Le Wailord ouvrit largement sa gueule, et Ametyos montra le chemin en sautant le premier. Même s'il n'en menait pas large, il tira un certain soulagement en constatent que les dents de Wailord n'étaient pas pointues, même si elles faisaient deux fois sa taille. Il fit attention de ne pas glisser sur son immense langue, et trouva un endroit relativement plat pour s'asseoir. Les autres le suivirent, et Pelwins fut le dernier à sauter, bon gré mal gré. Spookiaou se contenta de traverser le haut de son corps pour arriver jusqu'à eux.
- C'est bon, vous êtes confortablement installés ? Alors c'est parti, copain Wailord !
Le Pokemon Eau poussa un son d'assentiment qui résonna tellement que tous durent se boucher les oreille, puis referma la gueule. Ils furent tous dans le noir jusqu'à que Spookiaou fasse apparaître trois Feu Follet autour de sa main, ce qui leur accorda assez de lumière pour que tous puissent se voir. Ils sentirent Wailord plonger, et la pression environnante changer.

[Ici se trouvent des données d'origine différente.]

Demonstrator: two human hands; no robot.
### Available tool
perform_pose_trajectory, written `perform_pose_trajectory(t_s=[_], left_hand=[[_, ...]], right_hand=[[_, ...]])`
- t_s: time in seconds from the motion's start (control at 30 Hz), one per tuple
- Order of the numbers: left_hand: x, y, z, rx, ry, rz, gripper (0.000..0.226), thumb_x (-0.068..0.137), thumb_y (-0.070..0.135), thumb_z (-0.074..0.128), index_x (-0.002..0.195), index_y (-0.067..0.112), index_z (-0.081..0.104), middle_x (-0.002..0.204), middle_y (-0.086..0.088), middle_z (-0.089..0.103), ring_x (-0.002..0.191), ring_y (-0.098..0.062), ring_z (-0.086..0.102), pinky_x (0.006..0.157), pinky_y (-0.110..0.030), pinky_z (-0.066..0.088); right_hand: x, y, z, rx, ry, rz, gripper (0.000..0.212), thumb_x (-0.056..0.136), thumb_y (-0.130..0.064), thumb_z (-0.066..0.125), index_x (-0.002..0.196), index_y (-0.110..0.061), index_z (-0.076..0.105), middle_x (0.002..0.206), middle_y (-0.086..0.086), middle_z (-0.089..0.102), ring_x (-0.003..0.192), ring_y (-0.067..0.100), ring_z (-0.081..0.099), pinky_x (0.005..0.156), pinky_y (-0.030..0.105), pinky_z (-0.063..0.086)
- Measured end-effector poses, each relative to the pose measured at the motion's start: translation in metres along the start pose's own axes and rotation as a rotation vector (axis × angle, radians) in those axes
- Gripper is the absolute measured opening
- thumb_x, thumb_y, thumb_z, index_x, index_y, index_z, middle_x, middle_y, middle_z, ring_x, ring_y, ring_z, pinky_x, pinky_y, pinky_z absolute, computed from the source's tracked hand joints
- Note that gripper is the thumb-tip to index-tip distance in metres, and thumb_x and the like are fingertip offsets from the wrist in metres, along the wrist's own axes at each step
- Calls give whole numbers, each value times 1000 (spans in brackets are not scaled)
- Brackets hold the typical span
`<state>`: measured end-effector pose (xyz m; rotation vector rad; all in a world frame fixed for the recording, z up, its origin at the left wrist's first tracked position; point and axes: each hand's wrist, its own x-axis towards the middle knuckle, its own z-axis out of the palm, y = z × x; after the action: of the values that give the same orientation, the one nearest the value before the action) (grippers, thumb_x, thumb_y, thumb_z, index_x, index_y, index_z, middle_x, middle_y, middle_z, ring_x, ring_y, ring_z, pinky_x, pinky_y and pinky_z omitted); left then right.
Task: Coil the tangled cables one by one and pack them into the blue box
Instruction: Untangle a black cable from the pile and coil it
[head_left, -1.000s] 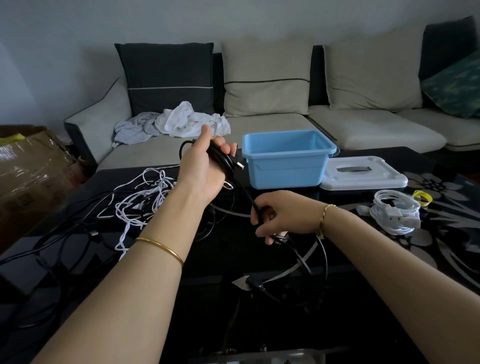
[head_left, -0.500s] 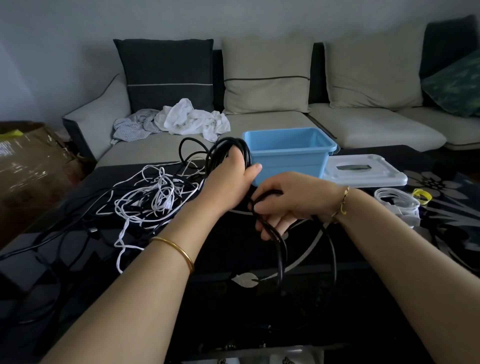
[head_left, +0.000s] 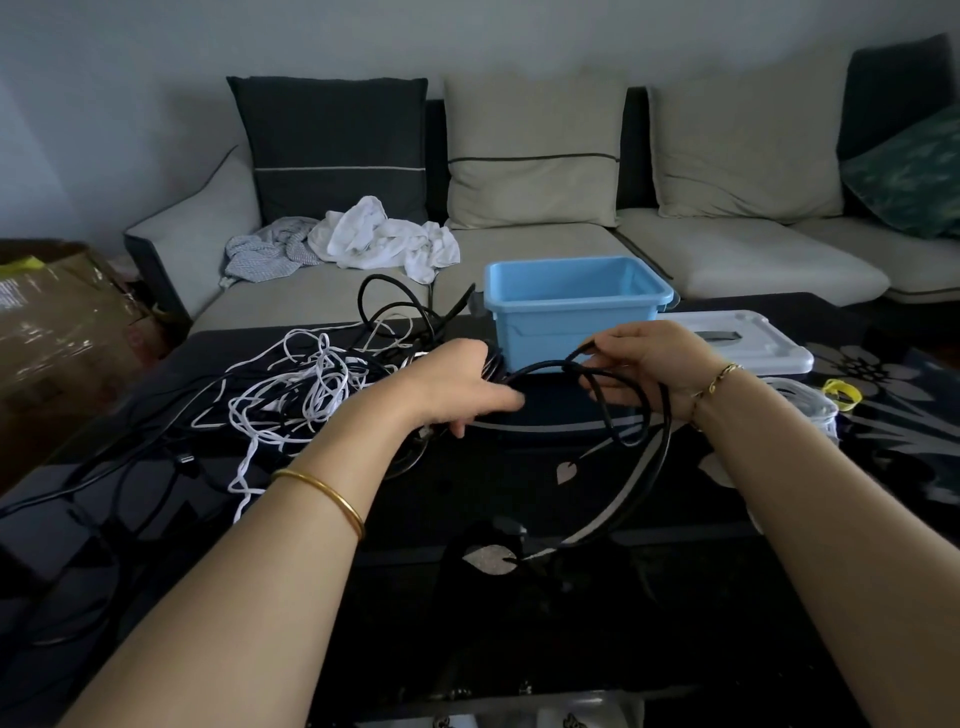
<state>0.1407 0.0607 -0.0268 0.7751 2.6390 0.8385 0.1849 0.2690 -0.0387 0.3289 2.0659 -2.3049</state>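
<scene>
Black cable (head_left: 540, 367) arcs between the two hands, just in front of the blue box (head_left: 571, 325). The box stands open directly beyond the gap between them, and what shows of its inside looks empty. The left hand (head_left: 457, 387), back uppermost, has its fingers curled round the gathered turns. The right hand (head_left: 649, 358) pinches the free run between thumb and fingertips. A loose loop droops below that wrist to the table (head_left: 883, 467), and the tail trails toward the person, its end hard to make out against the dark glass. The step in hand seems to be laying the next turn onto the coil. To do it well, bring the right hand across to the left so that each turn matches those already held. Let the cord roll a little between the fingers so it lies flat instead of twisting, and draw the tail in slowly so the end does not snag. The cord is round, rubbery-looking and fairly stiff. It holds wide, springy curves, so the left grip probably needs to be firm or the turns may spring open. Left of the left hand lies a heap of thin, limp white cables (head_left: 301, 389), knotted with more black ones. Beyond the right hand rests a flat white lid (head_left: 748, 343) with rounded corners. Just past the right wrist sit a coiled white cable (head_left: 810, 405) and a yellow band (head_left: 841, 393).
</scene>
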Motion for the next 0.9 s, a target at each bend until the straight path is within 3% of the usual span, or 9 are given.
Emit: perform_pose_trajectory(t_s=[0.1,0.2,0.3,0.37,0.43,0.5,0.63,0.73,0.9], left_hand=[[-2,0,-4,-119,78,29,22,88,33,62,84,13,52,56,5,47,41,-11,44,56,-32,49],[-1,5,-10,-313,202,67,26,91,25,58,74,15,41,44,13,34,39,-8,32,51,-28,46],[1,10,-14,-380,328,83,27,90,20,57,72,14,37,45,9,29,43,-11,29,48,-26,45],[3,13,-13,-344,351,96,33,89,18,56,64,16,35,43,9,29,41,-13,29,49,-27,46],[5,14,-9,-327,353,92,35,88,18,55,60,17,33,41,9,30,39,-14,30,51,-28,46],[6,16,-5,-318,344,86,35,87,18,54,59,16,34,39,11,31,38,-14,30,51,-28,45],[5,20,-3,-284,334,93,33,88,20,55,59,15,42,39,9,36,36,-12,34,45,-22,36],[3,19,-5,-261,354,76,26,87,24,57,67,9,52,54,-4,48,44,-17,44,51,-27,42],[3,14,-9,-161,387,15,27,88,26,56,70,8,48,57,-6,50,46,-24,49,55,-34,46]], right_hand=[[8,15,-9,-148,66,71,14,97,-13,49,90,-7,59,66,8,61,50,15,63,46,26,54],[6,27,-11,-421,-41,117,19,97,-21,50,86,-13,63,70,5,58,50,12,57,49,23,52],[3,30,3,-708,-197,-16,17,97,-21,51,93,-15,66,76,6,60,56,12,54,54,23,51],[1,29,17,-863,-215,-150,16,94,-19,54,100,-15,68,87,5,66,69,11,57,67,24,51],[-2,25,30,-907,-212,-292,20,92,-18,59,110,-16,67,103,-3,68,89,7,61,82,15,48],[-6,20,41,-760,-261,-341,29,89,-14,62,118,-16,63,113,-6,65,103,6,60,89,10,44],[-13,16,55,-283,-273,-289,33,79,-6,63,112,-7,60,110,4,67,108,18,60,98,35,44],[-19,9,56,21,-315,-164,29,77,-8,53,105,-8,61,109,9,66,106,22,62,97,39,44],[-33,-5,54,168,-347,-32,17,91,-19,55,101,-6,62,94,13,66,68,19,66,87,39,53]])
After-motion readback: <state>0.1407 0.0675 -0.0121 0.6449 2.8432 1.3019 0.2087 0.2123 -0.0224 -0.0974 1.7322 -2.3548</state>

- On y sera dans cinq minutes, leur dit Spookiaou. Le temps qu'il faut pour que vous remettiez le plan au clair.
- Le plan est suffisamment clair, renchérit Ametyos. Pour une fois qu'il n'y aura pas besoin de forcer un coffre et de faire une diversion, on ne risque pas d'oublier quoi faire.
Et pour cause : pour la première fois depuis que le prince avait entrepris de rassembler les parties du cadavres de son grand-père, celle-ci, il n'allait pas la voler. Il allait tout simplement l'acheter. Reomarinus avait beau être un Héros, c'était plus un titre qu'autre chose pour lui. Il ne se rendait quasiment jamais à la surface pour participer à la direction du royaume avec les autres. Aussi, il devait totalement ignorer qui était Ametyos et son but, pour si peu qu'il en ait quelque chose à faire. Il se fichait en effet totalement des histoires des humains. Mais il les acceptait avec joie dans son palais, justement pour marchander et faire du troc.

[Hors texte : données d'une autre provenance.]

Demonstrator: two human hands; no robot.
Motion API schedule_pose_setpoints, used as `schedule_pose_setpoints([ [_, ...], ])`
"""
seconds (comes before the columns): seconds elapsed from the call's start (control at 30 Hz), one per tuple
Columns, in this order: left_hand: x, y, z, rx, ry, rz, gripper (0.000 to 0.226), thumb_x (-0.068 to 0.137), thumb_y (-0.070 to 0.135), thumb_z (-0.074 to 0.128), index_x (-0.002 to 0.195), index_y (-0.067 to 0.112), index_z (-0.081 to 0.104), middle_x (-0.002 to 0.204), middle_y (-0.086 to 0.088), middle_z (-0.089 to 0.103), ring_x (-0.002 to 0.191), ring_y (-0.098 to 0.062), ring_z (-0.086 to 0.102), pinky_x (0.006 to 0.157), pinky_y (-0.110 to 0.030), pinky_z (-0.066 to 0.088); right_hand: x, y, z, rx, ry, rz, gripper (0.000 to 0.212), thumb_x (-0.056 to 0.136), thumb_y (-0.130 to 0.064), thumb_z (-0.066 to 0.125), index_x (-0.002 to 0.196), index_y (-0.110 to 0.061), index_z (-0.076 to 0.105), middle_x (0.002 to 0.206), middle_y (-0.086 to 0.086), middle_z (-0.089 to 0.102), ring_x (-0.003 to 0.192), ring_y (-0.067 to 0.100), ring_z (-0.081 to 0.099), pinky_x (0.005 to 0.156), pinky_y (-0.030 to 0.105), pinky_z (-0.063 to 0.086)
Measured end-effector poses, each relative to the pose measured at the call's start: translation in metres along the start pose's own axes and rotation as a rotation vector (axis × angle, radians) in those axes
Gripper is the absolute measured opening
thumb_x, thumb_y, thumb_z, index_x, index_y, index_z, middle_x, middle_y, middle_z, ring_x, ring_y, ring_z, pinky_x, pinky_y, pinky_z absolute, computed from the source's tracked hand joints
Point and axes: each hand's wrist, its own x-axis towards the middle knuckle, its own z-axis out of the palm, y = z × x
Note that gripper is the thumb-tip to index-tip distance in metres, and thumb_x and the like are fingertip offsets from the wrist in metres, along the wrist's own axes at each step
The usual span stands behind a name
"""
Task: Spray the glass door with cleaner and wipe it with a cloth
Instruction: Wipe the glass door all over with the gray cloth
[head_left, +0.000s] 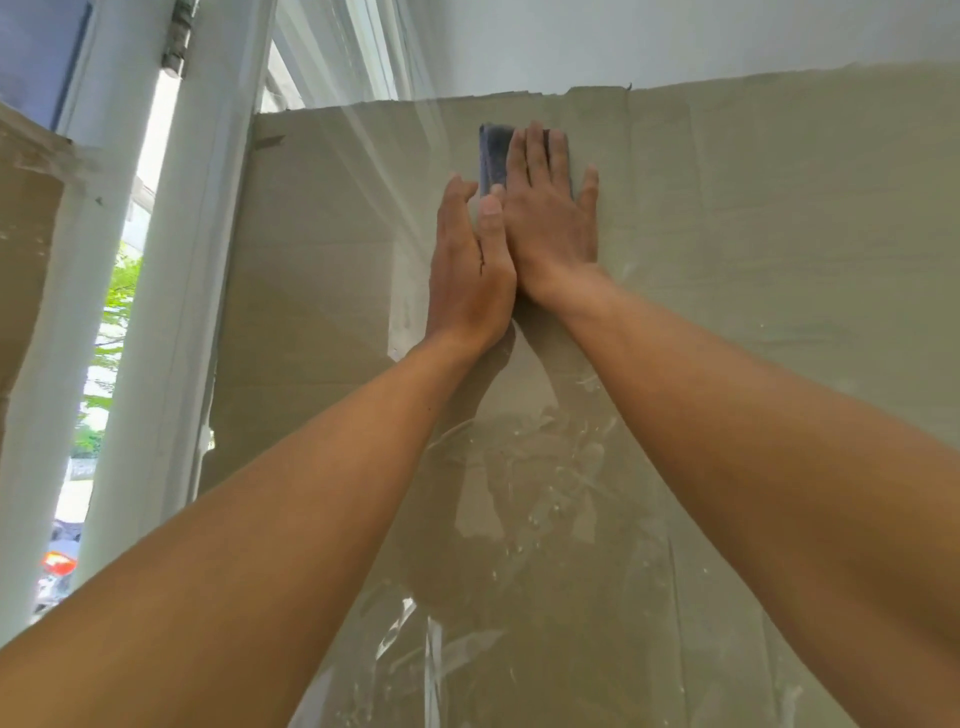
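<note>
The glass door (753, 249) fills most of the view, with brown cardboard showing behind it and streaks and reflections lower down. A folded dark grey-blue cloth (493, 156) lies flat against the glass high up. My right hand (550, 218) presses on it with straight fingers spread over its right part. My left hand (467, 260) lies flat on the glass just below and to the left, its thumb at the cloth's lower edge. No spray bottle is in view.
A white door frame (171, 312) runs up the left side. Left of it a narrow gap (98, 415) shows trees and the street outside. A white wall (675, 36) stands above the cardboard's top edge.
</note>
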Motion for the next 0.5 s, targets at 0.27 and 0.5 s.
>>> schedule_pose_setpoints([
  [0.27, -0.004, -0.006, 0.002, 0.145, -0.053, 0.051, 0.045, 0.106, 0.032, 0.026, 0.143, 0.009, 0.036, 0.152, -0.006, 0.036, 0.141, -0.018, 0.032, 0.117, -0.038, 0.025, -0.069, 0.042, 0.01, 0.008, 0.123, 0.084, 0.059, 0.105, -0.036, 0.019, 0.157, -0.016, 0.0, 0.165, 0.005, -0.006, 0.151, 0.019, -0.007, 0.12, 0.049, -0.005],
  [0.5, -0.004, -0.01, 0.006, 0.353, -0.173, 0.101, 0.048, 0.106, 0.034, 0.022, 0.145, 0.012, 0.035, 0.158, -0.007, 0.026, 0.147, -0.018, 0.018, 0.122, -0.04, 0.004, -0.054, 0.04, 0.008, 0.012, 0.083, -0.052, 0.055, 0.107, -0.039, 0.015, 0.157, -0.023, 0.0, 0.165, 0.003, -0.005, 0.151, 0.019, -0.009, 0.122, 0.048, -0.005],
])
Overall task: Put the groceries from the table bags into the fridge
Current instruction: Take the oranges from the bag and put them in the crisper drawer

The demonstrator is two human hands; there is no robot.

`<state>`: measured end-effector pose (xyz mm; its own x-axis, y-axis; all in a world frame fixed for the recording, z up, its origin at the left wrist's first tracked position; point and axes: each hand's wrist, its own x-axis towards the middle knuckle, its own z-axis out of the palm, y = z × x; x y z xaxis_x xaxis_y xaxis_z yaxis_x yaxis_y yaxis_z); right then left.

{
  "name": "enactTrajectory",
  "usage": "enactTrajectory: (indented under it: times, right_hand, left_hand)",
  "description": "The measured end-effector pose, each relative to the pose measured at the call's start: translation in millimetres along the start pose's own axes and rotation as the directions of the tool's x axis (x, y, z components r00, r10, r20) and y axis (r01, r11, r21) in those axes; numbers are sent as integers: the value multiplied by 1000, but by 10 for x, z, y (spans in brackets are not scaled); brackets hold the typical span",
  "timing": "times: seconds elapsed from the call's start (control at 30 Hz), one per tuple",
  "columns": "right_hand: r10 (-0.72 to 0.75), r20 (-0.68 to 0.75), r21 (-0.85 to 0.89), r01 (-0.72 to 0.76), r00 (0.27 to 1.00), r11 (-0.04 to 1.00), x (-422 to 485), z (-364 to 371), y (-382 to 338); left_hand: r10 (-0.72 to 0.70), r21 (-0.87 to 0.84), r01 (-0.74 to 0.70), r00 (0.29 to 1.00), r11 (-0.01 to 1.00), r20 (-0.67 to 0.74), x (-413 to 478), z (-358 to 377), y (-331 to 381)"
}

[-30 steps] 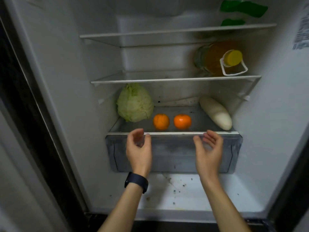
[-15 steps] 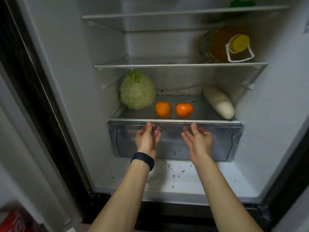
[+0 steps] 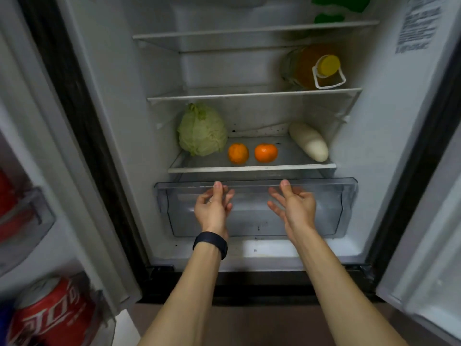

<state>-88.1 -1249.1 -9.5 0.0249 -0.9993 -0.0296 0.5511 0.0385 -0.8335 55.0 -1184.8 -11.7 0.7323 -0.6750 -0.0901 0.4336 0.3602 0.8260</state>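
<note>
The fridge [image 3: 104,126] is standing open, and part of the task is looking done: groceries are already sitting on its shelves. No table bags are showing in this view, so how much is left to bring over cannot be told.

On the shelf just above the drawer, a cabbage [image 3: 202,130] is resting at the left, a white radish [image 3: 308,141] is lying at the right, and two oranges [image 3: 238,153] [image 3: 266,152] are sitting side by side between them, apart from each other. One shelf higher, a bottle of amber oil [image 3: 308,66] is lying on its side with its yellow cap facing outward. Green packaging [image 3: 340,2] is showing on the top shelf, too cropped to identify.

The clear crisper drawer [image 3: 331,208] is sitting slightly pulled out beneath the shelf and is appearing empty. The person is reaching both arms toward its front edge. The left hand [image 3: 214,208], with a dark band [image 3: 210,243] on its wrist, is spread and gripping nothing, fingertips just at the drawer rim. The right hand [image 3: 294,207] is likewise loose and empty, palm turned inward.

Red cans [image 3: 50,318] are crowding the left door bin. Nothing is blocking the drawer itself; the judgement is that it is being handled to take more produce.
</note>
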Motion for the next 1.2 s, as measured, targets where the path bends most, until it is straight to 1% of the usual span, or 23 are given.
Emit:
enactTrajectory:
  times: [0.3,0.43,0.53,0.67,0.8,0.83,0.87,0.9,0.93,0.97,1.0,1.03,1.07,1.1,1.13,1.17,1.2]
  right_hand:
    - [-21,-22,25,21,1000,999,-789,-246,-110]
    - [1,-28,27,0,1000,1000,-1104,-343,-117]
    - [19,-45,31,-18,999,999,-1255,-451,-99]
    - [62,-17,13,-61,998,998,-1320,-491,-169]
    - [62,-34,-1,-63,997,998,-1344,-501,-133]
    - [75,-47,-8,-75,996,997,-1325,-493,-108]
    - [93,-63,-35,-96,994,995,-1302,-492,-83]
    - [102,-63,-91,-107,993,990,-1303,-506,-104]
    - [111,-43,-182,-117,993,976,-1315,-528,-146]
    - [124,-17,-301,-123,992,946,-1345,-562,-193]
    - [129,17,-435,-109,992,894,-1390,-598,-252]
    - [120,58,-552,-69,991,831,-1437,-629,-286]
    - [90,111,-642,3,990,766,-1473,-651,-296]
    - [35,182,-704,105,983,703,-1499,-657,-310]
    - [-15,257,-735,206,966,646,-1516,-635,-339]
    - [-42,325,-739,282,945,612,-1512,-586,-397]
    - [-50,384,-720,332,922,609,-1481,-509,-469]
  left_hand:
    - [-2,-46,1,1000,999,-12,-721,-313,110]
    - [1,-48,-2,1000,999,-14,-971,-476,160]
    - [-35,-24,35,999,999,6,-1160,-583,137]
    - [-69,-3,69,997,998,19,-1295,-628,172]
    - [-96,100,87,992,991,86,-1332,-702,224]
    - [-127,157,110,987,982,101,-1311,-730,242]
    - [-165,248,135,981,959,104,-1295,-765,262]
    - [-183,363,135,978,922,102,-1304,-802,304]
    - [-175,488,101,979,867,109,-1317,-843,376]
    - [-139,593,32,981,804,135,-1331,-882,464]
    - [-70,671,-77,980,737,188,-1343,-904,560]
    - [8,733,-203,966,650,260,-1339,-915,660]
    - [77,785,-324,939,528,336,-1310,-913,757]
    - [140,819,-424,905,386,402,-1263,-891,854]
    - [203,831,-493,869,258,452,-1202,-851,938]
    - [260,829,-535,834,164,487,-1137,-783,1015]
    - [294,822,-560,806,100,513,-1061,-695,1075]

Tout ce mois passé, Spookiaou avait profité de sa nature de Pokemon – qu'il avait cessé de nier mais qui ne l'enthousiasmait guère non plus – pour réunir toutes les informations qu'il pouvait sur le Roi des Pokemon Eau. Ses conclusions étaient sans appel : Reomarinus était un idiot. Un idiot sympathique, naïf, vénal, et qui adorait les objets rares et insolites de la surface, dont il faisait la collection. Malgré son titre, il ne dirigeait nullement les mers et encore moins tous ses habitants. Il était juste une sorte de figure de proue des Pokemon Eau locaux, qui au final vivaient comme ils l'entendaient, sans directive royale d'aucune sorte.
Pourquoi donc un tel Pokemon, à la base, avait-il rejoint la Révolution et combattu le roi Zephren aux côtés des autres Héros ? Durant ses dernières années de règnes, qui furent les plus brutales et despotiques, Zephren s'étaient aliénés la grande majorité des Pokemon de la région par une politique cruelle à leur égard, les considérant tout bonnement comme du bétail pour l'effort de guerre royal. Ça avait été particulièrement vrai pour les Pokemon marins justement. Les royalistes s'étaient mis à pécher sans aucune limite ni considération pour la faune, avec la bénédiction de Zephren, pour nourrir l'armée.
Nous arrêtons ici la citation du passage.